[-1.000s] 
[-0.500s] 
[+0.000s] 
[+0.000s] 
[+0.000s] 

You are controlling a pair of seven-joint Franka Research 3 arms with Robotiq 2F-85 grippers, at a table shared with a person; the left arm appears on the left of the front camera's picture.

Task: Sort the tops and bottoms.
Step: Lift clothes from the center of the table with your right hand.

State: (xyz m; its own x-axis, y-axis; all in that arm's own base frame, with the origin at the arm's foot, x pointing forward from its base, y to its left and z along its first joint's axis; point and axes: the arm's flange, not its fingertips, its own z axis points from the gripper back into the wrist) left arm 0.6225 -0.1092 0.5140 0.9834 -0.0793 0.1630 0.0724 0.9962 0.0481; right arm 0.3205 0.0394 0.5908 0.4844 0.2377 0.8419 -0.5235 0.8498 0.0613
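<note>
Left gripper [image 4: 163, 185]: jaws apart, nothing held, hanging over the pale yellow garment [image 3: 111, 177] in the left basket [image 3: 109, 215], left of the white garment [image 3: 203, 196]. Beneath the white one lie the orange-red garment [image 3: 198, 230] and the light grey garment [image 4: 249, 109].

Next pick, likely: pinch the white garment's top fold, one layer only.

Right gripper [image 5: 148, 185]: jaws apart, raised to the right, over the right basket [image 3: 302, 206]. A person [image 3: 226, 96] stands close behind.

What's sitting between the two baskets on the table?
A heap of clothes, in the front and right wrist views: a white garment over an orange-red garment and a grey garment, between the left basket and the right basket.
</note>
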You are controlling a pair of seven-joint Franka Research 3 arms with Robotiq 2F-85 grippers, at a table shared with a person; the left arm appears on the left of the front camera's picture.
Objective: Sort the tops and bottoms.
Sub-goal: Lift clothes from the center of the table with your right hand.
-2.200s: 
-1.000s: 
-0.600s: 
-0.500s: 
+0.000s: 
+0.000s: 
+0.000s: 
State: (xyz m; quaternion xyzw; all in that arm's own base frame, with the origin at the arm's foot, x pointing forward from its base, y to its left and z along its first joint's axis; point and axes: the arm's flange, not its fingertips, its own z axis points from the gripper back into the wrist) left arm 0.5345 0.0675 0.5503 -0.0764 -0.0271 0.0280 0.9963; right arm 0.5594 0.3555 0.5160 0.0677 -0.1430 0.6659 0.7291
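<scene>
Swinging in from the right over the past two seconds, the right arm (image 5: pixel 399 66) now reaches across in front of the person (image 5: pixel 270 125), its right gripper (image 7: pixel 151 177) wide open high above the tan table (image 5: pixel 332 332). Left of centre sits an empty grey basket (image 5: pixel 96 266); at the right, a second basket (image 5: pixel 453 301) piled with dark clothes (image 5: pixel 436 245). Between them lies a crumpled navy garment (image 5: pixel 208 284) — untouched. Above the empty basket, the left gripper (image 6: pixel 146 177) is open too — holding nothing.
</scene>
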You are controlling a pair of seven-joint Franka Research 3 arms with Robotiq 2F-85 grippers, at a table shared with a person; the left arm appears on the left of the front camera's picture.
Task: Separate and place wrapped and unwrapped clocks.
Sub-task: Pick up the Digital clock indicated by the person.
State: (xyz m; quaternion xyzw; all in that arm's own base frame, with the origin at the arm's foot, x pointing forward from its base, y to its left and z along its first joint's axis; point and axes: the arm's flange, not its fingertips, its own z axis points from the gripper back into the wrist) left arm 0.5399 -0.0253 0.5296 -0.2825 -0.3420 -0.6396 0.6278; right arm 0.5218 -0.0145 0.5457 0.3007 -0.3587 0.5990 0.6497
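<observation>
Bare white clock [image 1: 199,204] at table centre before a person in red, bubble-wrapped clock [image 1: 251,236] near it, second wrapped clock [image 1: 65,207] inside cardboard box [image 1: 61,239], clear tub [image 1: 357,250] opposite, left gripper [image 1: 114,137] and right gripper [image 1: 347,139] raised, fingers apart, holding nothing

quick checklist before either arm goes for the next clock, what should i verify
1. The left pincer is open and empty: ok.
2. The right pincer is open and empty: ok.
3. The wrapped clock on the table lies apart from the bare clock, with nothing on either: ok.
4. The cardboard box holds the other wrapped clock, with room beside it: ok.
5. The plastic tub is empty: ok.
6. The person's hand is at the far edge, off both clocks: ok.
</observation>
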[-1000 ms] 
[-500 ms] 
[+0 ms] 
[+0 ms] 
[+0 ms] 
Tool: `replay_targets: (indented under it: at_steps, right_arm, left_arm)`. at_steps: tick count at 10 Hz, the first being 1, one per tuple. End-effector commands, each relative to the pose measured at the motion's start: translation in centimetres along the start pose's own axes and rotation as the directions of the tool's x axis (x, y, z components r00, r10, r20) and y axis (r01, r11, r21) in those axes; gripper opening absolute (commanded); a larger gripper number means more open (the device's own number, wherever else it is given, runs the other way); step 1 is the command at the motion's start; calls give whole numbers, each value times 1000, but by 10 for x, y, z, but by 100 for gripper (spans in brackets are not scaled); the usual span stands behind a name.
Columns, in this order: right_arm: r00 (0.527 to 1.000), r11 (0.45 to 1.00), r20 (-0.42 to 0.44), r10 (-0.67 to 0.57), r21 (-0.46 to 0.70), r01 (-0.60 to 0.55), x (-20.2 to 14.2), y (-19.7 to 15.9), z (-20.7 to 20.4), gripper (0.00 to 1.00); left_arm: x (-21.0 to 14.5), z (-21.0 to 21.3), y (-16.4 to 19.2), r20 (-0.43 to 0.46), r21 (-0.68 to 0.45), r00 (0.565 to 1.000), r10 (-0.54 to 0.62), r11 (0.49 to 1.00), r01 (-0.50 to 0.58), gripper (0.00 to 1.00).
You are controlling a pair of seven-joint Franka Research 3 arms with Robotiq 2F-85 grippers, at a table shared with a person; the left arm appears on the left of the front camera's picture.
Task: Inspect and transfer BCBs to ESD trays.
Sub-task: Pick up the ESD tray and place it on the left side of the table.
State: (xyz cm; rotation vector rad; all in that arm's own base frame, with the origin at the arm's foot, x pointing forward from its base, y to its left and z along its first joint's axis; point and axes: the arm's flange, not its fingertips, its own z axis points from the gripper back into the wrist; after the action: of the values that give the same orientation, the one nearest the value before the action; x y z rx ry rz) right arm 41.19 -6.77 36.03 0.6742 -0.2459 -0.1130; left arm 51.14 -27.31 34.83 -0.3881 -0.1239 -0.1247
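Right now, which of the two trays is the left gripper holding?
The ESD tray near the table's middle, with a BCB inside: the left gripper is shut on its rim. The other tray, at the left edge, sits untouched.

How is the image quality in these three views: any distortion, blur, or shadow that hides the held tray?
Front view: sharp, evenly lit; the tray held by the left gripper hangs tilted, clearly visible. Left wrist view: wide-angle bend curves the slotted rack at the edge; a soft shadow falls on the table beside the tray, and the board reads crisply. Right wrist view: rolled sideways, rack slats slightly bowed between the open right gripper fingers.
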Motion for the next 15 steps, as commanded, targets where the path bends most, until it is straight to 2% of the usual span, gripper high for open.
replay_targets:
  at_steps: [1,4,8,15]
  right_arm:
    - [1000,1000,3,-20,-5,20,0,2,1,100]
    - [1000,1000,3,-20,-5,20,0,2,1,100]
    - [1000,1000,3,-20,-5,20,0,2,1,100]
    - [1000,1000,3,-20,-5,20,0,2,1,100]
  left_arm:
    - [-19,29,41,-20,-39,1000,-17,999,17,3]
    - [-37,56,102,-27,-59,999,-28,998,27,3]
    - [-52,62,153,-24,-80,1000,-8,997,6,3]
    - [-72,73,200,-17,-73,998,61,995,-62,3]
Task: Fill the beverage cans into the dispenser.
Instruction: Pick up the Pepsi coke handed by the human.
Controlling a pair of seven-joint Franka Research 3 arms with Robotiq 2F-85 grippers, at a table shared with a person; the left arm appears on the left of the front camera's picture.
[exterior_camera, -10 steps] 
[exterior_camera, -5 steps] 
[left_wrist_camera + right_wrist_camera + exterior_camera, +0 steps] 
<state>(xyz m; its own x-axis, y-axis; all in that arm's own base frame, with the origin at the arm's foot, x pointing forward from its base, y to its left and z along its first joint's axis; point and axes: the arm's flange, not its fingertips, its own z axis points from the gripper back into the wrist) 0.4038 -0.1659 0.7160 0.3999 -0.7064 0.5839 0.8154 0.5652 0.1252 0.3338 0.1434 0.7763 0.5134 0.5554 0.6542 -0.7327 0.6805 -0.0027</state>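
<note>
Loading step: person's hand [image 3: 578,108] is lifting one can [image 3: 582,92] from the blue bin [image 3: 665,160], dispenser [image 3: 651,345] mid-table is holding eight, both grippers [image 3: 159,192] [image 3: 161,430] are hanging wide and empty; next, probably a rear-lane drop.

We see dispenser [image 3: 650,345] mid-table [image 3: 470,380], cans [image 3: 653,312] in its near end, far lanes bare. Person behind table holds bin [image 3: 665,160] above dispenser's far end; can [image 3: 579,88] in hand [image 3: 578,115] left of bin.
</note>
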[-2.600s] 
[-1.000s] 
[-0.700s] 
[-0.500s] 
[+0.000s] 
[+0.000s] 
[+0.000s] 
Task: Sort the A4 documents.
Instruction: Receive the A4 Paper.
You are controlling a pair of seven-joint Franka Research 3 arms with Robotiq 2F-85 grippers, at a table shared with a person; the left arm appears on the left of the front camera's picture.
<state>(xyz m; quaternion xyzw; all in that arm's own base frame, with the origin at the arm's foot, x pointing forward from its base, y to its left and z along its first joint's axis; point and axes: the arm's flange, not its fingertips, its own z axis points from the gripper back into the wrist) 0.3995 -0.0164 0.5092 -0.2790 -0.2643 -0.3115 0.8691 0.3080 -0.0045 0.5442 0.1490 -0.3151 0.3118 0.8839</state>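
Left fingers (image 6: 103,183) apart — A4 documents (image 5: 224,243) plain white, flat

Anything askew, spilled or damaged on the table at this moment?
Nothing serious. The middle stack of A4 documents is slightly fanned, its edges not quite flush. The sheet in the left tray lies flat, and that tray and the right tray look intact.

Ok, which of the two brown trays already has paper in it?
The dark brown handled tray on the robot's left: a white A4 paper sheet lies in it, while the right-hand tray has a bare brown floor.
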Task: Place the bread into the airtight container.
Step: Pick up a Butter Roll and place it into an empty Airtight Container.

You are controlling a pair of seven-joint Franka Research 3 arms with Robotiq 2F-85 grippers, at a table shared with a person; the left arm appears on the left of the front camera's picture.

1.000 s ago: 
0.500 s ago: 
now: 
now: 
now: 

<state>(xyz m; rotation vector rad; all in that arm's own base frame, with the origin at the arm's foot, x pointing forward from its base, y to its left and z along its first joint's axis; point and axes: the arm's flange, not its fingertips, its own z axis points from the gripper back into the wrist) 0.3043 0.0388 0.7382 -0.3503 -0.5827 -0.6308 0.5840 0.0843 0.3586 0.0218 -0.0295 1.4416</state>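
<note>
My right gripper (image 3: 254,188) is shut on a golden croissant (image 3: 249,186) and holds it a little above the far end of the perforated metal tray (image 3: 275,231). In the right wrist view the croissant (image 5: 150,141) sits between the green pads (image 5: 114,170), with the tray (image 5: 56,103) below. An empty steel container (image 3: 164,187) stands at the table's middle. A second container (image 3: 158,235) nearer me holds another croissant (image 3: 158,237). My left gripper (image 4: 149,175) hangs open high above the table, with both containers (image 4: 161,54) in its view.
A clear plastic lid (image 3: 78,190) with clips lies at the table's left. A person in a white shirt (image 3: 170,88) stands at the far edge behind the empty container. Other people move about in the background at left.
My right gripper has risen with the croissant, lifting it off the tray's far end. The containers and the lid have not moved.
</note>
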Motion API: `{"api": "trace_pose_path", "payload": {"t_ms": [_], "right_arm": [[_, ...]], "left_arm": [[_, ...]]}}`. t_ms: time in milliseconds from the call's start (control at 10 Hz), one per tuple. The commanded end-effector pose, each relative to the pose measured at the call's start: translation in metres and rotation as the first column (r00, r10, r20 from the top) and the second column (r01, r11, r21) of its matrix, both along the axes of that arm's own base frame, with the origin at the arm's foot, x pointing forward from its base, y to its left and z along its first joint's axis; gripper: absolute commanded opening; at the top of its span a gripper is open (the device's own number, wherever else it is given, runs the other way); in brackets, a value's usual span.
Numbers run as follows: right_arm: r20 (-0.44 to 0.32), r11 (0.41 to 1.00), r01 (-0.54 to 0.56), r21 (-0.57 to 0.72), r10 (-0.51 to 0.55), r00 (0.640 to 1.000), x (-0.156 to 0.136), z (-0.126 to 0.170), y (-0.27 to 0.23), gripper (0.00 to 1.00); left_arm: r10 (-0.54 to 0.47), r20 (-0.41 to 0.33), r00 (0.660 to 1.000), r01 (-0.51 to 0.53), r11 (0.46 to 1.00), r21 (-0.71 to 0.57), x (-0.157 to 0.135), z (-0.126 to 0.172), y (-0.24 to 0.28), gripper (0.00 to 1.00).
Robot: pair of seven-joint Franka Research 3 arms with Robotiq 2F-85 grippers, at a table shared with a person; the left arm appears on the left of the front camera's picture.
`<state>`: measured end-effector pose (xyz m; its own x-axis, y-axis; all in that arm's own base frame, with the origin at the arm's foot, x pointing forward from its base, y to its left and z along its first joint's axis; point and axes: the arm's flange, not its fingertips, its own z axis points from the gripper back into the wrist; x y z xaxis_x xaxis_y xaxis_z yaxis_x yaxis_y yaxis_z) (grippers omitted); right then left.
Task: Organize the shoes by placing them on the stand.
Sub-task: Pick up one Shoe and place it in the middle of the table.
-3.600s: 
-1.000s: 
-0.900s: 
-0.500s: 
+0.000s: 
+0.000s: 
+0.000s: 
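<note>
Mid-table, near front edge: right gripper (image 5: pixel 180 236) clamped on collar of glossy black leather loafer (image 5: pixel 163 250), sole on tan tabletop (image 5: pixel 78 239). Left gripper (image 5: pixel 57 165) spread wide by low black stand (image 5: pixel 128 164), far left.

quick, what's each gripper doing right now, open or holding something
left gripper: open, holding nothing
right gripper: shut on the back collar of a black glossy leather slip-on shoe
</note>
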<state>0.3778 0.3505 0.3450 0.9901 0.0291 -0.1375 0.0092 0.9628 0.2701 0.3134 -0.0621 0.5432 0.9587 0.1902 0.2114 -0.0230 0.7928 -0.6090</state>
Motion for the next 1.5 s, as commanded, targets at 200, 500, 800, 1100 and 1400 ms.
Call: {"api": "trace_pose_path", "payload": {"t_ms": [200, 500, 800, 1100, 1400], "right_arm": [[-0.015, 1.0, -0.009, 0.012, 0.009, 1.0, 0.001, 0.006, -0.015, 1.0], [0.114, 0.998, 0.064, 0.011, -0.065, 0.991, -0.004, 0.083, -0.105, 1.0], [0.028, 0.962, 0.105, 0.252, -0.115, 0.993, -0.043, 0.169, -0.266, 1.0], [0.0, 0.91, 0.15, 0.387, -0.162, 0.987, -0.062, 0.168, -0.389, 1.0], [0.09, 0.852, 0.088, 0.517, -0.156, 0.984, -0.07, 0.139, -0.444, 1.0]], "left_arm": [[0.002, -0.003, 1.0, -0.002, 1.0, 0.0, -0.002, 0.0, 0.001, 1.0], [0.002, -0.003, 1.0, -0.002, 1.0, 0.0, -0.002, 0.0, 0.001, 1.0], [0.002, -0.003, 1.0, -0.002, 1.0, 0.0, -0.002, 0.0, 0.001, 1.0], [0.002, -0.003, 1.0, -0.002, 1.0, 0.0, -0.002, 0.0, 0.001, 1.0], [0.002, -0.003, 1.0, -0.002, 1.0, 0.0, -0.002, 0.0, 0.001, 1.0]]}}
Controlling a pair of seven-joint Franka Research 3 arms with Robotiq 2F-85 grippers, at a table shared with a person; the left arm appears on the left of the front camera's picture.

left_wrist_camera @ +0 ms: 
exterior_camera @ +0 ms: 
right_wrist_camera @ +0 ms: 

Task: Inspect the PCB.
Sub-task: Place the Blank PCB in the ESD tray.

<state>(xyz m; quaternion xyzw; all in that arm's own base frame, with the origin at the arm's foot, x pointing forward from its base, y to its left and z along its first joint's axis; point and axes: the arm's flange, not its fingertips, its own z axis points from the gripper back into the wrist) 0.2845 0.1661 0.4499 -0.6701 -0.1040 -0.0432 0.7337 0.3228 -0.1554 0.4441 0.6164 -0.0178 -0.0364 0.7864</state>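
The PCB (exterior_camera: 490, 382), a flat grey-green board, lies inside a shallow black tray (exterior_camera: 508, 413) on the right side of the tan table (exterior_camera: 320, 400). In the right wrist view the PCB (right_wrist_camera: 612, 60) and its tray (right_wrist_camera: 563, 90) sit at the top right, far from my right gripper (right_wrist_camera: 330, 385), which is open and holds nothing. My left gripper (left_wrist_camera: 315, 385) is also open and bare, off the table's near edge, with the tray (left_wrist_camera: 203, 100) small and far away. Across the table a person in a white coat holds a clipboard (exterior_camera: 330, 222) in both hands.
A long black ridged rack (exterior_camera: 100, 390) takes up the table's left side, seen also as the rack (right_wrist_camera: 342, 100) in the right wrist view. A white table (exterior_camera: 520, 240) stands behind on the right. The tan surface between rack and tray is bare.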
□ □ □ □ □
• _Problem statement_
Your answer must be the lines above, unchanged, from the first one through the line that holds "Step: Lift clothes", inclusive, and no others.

• _Answer section_
[-1.000s] 
[-0.500s] 
[+0.000s] 
[+0.000s] 
[+0.000s] 

You are controlling a pair of seven-joint Franka Research 3 arms with Robotiq 2F-85 grippers, at a table shared with a person; the left arm appears on the left of the front camera's picture.

Task: Sort the tops and bottoms.
Step: Lift clothes from the center of the table with your right hand.

No further output will be produced for this exercise.